Buro Happold hopes to work with Autodesk to find a solution in the future. It is also looking at in-house tools to create the PDF functionality needed.

Overall, the feedback on BIM 360 at Buro Happold has been overwhelmingly positive, according to McGilly. Not only did BIM 360 enable the benefit of a seamless transition to remote working during the pandemic, but he also noticed that engineering performance has improved since using BIM 360, even with engineers working from home. Before BIM 360, it could be frustrating and disruptive to a user’s workflow to have to wait up to an hour or longer to open a file.
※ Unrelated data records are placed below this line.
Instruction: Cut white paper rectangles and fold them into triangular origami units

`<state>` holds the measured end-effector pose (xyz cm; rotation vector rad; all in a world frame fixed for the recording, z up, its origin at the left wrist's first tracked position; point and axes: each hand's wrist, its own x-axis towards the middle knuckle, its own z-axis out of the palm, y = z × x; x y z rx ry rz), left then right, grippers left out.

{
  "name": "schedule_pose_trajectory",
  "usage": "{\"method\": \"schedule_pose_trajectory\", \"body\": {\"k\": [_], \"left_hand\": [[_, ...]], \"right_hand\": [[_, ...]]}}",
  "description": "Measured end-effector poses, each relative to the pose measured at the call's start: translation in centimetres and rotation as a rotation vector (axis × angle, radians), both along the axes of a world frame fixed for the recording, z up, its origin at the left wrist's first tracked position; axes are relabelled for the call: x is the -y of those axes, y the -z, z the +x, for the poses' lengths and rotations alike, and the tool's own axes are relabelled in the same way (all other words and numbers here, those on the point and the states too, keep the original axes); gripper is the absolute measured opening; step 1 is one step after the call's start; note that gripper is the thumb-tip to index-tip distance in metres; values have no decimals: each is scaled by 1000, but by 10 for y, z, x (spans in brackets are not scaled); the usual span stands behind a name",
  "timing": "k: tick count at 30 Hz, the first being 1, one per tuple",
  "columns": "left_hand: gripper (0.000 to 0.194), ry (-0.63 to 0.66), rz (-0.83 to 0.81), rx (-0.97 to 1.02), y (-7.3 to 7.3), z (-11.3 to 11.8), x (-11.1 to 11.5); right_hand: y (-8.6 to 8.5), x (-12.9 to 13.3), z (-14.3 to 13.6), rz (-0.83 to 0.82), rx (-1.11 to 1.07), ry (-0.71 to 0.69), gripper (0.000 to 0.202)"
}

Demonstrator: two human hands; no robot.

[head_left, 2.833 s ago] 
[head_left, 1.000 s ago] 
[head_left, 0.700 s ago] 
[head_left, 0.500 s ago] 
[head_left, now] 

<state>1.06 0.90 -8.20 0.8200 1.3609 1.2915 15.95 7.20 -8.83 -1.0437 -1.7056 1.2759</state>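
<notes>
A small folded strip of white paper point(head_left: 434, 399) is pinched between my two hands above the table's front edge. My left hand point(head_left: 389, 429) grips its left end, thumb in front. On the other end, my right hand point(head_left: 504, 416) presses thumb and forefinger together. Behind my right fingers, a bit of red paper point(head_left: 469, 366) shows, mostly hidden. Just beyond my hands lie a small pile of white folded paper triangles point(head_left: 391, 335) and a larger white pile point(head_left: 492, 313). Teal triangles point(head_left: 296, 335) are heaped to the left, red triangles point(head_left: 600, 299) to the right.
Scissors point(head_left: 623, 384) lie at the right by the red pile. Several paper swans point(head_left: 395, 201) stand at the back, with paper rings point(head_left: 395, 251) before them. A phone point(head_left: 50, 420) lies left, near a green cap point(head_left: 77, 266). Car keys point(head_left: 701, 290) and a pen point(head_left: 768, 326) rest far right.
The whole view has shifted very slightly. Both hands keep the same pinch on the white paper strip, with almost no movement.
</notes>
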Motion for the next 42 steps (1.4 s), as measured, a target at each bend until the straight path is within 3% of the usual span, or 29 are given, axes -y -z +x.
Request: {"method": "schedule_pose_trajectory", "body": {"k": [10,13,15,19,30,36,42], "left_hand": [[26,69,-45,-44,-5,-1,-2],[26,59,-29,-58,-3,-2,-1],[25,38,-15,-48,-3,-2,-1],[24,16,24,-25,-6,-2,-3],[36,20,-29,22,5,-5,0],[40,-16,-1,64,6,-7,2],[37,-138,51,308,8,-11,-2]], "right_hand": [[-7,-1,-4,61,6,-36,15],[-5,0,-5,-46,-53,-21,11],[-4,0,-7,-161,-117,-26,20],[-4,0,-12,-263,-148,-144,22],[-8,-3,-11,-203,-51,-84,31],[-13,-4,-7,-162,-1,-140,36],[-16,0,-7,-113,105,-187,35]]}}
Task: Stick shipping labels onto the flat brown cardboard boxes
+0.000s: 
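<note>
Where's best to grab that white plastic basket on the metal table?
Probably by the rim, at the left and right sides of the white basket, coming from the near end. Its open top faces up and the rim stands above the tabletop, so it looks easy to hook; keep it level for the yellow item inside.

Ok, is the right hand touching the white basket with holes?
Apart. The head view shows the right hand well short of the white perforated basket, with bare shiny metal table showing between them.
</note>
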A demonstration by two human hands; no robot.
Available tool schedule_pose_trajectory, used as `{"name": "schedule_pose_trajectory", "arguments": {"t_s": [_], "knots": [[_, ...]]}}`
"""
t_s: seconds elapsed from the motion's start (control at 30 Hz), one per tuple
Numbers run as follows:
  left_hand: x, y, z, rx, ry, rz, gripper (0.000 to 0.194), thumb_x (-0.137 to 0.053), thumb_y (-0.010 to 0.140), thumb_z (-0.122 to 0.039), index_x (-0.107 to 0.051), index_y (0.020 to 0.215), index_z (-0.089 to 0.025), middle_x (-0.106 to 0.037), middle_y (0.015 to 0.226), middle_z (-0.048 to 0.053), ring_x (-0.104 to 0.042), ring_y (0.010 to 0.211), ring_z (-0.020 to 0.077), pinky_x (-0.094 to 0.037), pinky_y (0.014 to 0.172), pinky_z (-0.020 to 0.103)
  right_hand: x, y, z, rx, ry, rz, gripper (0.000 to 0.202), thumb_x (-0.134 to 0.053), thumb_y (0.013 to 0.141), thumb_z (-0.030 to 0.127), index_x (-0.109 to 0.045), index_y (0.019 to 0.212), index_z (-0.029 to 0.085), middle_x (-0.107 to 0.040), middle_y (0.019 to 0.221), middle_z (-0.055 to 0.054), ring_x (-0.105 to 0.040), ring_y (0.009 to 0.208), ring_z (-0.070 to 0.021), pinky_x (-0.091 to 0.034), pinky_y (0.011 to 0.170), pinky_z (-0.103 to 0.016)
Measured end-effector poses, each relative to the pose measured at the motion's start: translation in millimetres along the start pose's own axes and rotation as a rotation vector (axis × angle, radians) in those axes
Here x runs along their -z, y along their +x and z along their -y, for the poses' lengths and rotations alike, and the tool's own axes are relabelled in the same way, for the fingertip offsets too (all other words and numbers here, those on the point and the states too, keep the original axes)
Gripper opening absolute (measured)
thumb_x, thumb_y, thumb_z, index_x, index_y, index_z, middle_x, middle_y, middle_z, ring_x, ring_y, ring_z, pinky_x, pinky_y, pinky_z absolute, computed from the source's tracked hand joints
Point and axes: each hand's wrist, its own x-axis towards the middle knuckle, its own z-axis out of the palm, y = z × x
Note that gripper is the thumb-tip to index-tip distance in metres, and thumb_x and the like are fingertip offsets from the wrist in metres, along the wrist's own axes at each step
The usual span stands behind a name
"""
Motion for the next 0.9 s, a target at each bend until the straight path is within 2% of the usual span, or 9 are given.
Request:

Like the rest of the world, Buro Happold had to find new ways to communicate and has been using virtual platforms. The company has opted for Microsoft Teams to communicate with clients and stay in touch with staff. It has been collaborating with clients virtually to share data from BIM 360.

The hard part about working remotely is that employees can’t interact with customers face to face.

 “Meeting clients face to face is super important,” McGilly said. “However, they are used to communicating virtually as they have clients all over the world.”

Not being able to interact with his team in person in an office setting has also been tough. McGilly said it’s crucial to stay in touch with his engineers and ensure everyone still feels like part of the team. They regularly have quick meetings where employees can “air their graces or frustrations.”

The company also has virtual quiz nights, coffee mornings, happy hours, etc. to stay connected and check in. It is still sorting out new ways to stay innovative while working remotely and use ground-breaking technology, such as virtual reality (VR) equipment, like providing VR headsets to its staff.

Looking to the future with BIM 360, McGilly said the company is identifying opportunities for further integration of its open-source Buildings and Habitats object Model (BHoM) coding platform with BIM 360, which will enable Buro Happold to mine project data from a central source more efficiently.

“Our engineers regularly utilize their model data with BHoM to do everything from analysis of their embodied carbon using our Life Cycle Assessment Toolkit to pushing their Revit model geometry to IES for the creation of energy analysis models,” McGilly said. “Thanks to this increase in participation with the wider design team, we had the opportunity to explore more expeditious cloud-based solutions for data storage.”

While BIM 360 tremendously came in handy for him and his team during COVID-19, he sees long-term benefits, including expanding the U.S. team without needing more offices. He hopes to recruit teammates that can work remotely. He is still working on reopening offices while adhering to COVID-19 guidelines. His staff can now use an app to reserve a desk if they want to work in the office or can opt to work from home. Ensuring his team’s safety is the top priority.